Now you know this girl is having a major panic attack! Whether I go on this trip or not I still have to pay. This girl has no money to be throwing away on a trip she’s not even going on. It’s nonrefundable and there’s no one else to take my place!

The next morning, I opened up my devotional and it was about trusting in God. And man did it strike a chord. Sometimes things are out of our control, there is nothing we can do about it but wait. That day I decided to entrust this series of unfortunate events to God. He had a plan that I was unaware about and I knew that if I just put it in his hands everything would turn out the way it was supposed to.

Fast forward again to 5 days before the trip and still nothing. I called, and once again they said that I could expedite the process but nothing was for certain. Now remember I had decided to entrust this to God. Well, I wasn’t going to do anything, but I thought that surely God didn’t think I would let him do ALL the work. So I did it, I expedited my passport knowing I had less than a week till the trip. Again, I entrusted this all to God and truly believed in my heart that if it was meant to be, He would allow the processors to finish my application in time for the trip.

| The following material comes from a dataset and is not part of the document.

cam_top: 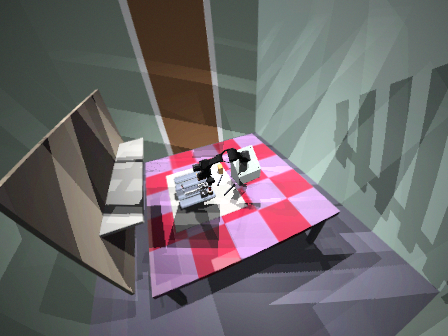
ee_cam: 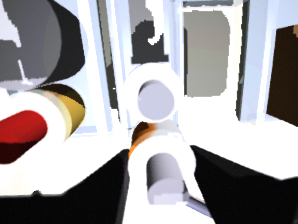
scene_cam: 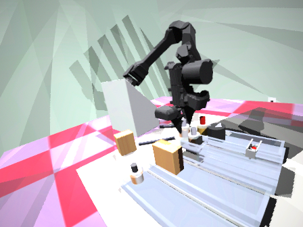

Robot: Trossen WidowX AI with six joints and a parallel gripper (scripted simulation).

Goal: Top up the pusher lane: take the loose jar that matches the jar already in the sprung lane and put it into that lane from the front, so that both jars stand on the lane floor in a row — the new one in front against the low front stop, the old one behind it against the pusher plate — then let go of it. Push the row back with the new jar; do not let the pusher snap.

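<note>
My gripper (scene_cam: 184,131) (ee_cam: 159,152) is shut on a small white jar with a grey cap (scene_cam: 184,123) (ee_cam: 166,177) and an orange patch on its side. The held jar looks upright. A matching grey-capped jar (scene_cam: 193,131) (ee_cam: 156,100) stands just ahead of it in a narrow lane of the pale blue tray (scene_cam: 203,203). The two jars touch or nearly touch. A dark block (ee_cam: 149,46) shows behind the lane jar in the wrist view; I cannot tell if it is the pusher plate. The low front stop and the held jar's base are hidden.
A red-capped yellow jar (scene_cam: 202,129) (ee_cam: 22,132) and a dark cylinder (scene_cam: 216,132) (ee_cam: 35,45) are close on one side. Wooden blocks (scene_cam: 125,143) (scene_cam: 166,158), a black-capped jar (scene_cam: 136,177) and a black rod (scene_cam: 156,140) are on the other side.
</note>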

Now, you might have guess what happens next (given the first sentence of this post- where you paying attention?)….yeah, I got to go to Mexico!!!

But the main purpose of this story is not to tell you about my terrible luck, but to let you know that it’s okay to let go of your worries. Once I was able to let go, I was able to enjoy life again. I had been stressing so much those weeks, worried sick about what I was going to do, it was effecting me in negative ways. But as soon as I let go, I felt peace. I trusted that things would work out just like they were supposed to, not the way I wanted them to, but the way they were SUPPOSED to. Either I would go on this trip and have a great time OR I wouldn’t and there would be a reason for that as well. Either way, I knew God would equip me with the necessary tools to get through it all.

I hope this post encourages you to let go of your burdens and to find peace. Now I’m not perfect at this by any means. Sometimes I even think we enjoy stressing ourselves out with worry. One of our many faults of being human. But Peace is something I truly wish for each and every one of you!